The trip comes amid threats by Johnson's government to break the Brexit agreement with the European Union that it signed, but now blames for the crisis.
Johnson said there would be “a necessity to act” if the EU didn't agree to overhaul post-Brexit trade rules.
Voters in Northern Ireland elected a new Assembly this month, in an election that saw Irish nationalist party Sinn Fein win the most seats. It was the first time a party that seeks union with the Republic of Ireland has won an election in the bastion of Protestant unionist power.

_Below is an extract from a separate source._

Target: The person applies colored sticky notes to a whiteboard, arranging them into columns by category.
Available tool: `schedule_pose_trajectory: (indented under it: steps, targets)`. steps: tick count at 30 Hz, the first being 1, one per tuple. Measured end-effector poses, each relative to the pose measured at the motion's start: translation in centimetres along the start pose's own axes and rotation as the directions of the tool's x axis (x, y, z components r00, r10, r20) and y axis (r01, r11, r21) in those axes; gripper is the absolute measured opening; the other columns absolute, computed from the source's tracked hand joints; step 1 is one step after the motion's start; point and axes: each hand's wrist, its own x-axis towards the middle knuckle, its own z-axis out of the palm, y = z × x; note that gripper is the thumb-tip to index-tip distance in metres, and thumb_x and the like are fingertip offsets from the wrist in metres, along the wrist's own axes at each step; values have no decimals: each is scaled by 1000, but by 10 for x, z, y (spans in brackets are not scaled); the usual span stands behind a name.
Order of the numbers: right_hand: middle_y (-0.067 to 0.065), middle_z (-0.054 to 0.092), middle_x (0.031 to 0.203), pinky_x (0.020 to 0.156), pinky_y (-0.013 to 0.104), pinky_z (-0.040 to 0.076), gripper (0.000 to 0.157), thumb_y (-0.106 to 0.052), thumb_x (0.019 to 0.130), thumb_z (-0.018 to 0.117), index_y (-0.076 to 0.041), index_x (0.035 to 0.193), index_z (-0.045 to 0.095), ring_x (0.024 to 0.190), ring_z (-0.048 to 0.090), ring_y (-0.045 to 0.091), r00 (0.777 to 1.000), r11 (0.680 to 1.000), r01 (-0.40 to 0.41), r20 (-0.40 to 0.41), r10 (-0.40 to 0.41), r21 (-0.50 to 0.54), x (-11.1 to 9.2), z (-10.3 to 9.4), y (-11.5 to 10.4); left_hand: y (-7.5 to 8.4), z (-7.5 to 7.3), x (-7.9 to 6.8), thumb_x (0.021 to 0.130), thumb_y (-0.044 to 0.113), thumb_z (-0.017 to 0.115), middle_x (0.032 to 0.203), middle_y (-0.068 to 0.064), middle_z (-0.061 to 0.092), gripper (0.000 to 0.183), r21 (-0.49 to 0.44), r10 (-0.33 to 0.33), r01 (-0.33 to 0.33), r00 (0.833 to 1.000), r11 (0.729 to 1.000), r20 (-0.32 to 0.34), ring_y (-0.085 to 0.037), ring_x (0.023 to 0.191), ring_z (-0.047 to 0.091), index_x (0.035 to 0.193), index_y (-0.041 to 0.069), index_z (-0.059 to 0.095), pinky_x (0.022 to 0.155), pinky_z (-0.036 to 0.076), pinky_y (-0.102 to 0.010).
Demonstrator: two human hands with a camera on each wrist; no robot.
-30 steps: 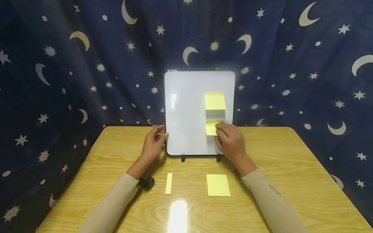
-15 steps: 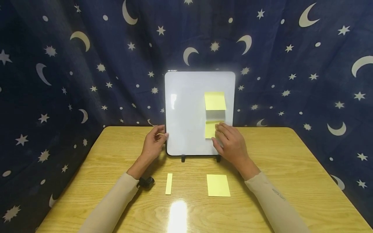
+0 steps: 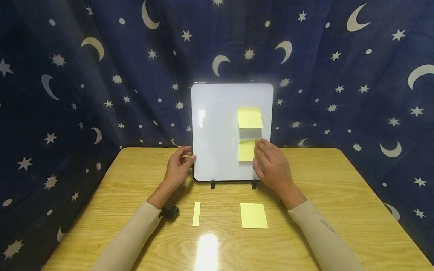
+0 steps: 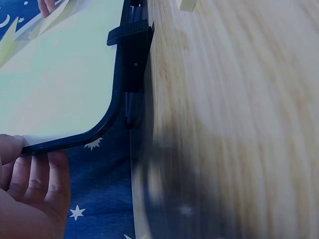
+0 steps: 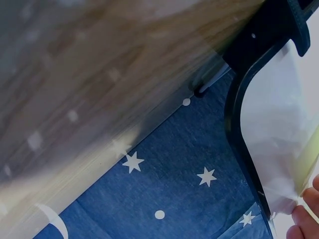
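The whiteboard (image 3: 217, 131) stands upright on a black stand in the head view. My left hand (image 3: 178, 165) grips its left edge; the left wrist view shows the thumb (image 4: 10, 148) on the front face and the fingers behind the rim. Two yellow sticky notes are on the right half of the board, an upper one (image 3: 249, 117) and a lower one (image 3: 246, 152). At the lower note's right side, my right hand (image 3: 274, 165) touches the top right area with its fingertips, thumb apart below. That hand hides the note's right part.
On the wooden table (image 3: 152, 241), a loose yellow sticky note (image 3: 254, 216) lies in front of the board at right, and a narrow yellow strip (image 3: 196, 214) at left. The stand's black feet (image 3: 213, 184) protrude under the board. A starry dark blue curtain (image 3: 101, 75) hangs around.
My right hand's fingertips have slid right along the top of the lower note. Its thumb came off the note's bottom, which now hangs flatter. The left hand stays put.
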Motion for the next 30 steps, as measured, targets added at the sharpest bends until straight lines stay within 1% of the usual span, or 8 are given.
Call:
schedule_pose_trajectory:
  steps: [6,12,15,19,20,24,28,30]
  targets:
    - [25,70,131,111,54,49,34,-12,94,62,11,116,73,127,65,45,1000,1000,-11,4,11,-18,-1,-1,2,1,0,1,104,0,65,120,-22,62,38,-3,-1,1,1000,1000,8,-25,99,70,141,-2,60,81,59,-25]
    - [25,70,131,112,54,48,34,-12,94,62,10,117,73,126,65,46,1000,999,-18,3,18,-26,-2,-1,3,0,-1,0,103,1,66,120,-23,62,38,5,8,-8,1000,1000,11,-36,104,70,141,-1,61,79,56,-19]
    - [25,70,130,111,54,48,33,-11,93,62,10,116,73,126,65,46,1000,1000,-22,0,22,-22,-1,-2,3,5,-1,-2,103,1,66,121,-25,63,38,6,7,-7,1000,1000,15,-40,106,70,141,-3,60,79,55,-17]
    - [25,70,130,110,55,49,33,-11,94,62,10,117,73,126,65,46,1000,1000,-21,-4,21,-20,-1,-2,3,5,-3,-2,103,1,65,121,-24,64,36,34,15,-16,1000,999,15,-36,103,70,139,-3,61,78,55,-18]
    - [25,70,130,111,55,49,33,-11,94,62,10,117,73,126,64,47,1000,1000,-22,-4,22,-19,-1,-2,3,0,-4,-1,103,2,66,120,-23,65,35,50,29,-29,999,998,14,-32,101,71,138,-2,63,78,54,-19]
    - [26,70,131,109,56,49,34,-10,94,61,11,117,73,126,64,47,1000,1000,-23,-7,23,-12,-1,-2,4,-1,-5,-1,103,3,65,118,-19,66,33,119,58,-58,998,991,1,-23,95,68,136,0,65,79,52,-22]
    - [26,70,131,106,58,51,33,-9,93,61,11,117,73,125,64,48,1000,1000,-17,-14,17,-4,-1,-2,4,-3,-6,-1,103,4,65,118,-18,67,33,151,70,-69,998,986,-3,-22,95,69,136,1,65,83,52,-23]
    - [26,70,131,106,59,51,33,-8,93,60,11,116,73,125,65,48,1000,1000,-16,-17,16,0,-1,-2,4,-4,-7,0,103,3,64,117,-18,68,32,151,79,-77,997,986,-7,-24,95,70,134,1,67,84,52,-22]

The Democratic Unionist Party came second and is refusing to form a government, or even allow the assembly to sit, until Johnson’s government scraps post-Brexit checks on goods entering Northern Ireland from the rest of the U.K.
Under power-sharing rules set up as part of Northern Ireland’s peace process, a government can’t be formed without the cooperation of both nationalist and unionist parties.
Johnson will urge political leaders in Belfast to get back to work and deal with “bread and butter” issues such as the soaring cost of living, his office said Sunday.
But Johnson also accused accuse the EU of refusing to give ground over post-Brexit border checks.
Northern Ireland is the only part of the U.K. that shares a border with the EU. When Britain left the bloc in 2020, a deal was agreed to keep the Irish land border free of customs posts and other checks, because an open border is a key pillar of the peace process that ended decades of violence in Northern Ireland. Instead, there are checks on some goods, such as meat and eggs, entering Northern Ireland from the rest of the U.K.
The arrangement is opposed by unionists in Northern Ireland, who say the new checks have put a burden on businesses and frayed the bonds between Northern Ireland and the rest of the U.K.
The British government agrees that the regulations are destabilizing Northern Ireland’s peace agreement, which relies on support from both Protestant unionist and Catholic nationalist communities.
The prime minister's office said Sunday that the trade agreement — which Johnson's government negotiated and signed — had “resulted in the unionist community feeling like its aspirations and identity are threatened.”
In the Belfast Telegraph, Johnson accused the EU of failing to recognize that the arrangements weren't working.
“I hope the EU’s position changes. If it does not, there will be a necessity to act," he wrote.
Johnson said his government would “set out a more detailed assessment and next steps to Parliament in the coming days.”
The U.K. has said it may pass a law allowing it to override parts of the Brexit treaty if the EU doesn't agree to scrap the checks. If that happened the EU would hit back with legal action — and potentially trade sanctions. The 27-nation bloc is Britain’s biggest economic partner.
Ivan Rogers, a former British ambassador to the EU, said “I think there’s a severe risk that we are heading into a trade war.”
Irish Foreign Minister Simon Coveney said Britain’s “saber-rattling and grandstanding” was undermining Northern Ireland peace “at a time when the world needs the Western world to be united, to be acting in concert to solve problems together.”
“The last thing the EU wants, the last thing that Ireland wants, is tension with the U.K., particularly at the moment given what’s happening in Ukraine, Russian aggression, and the need to work together on an international stage,” he told Sky News.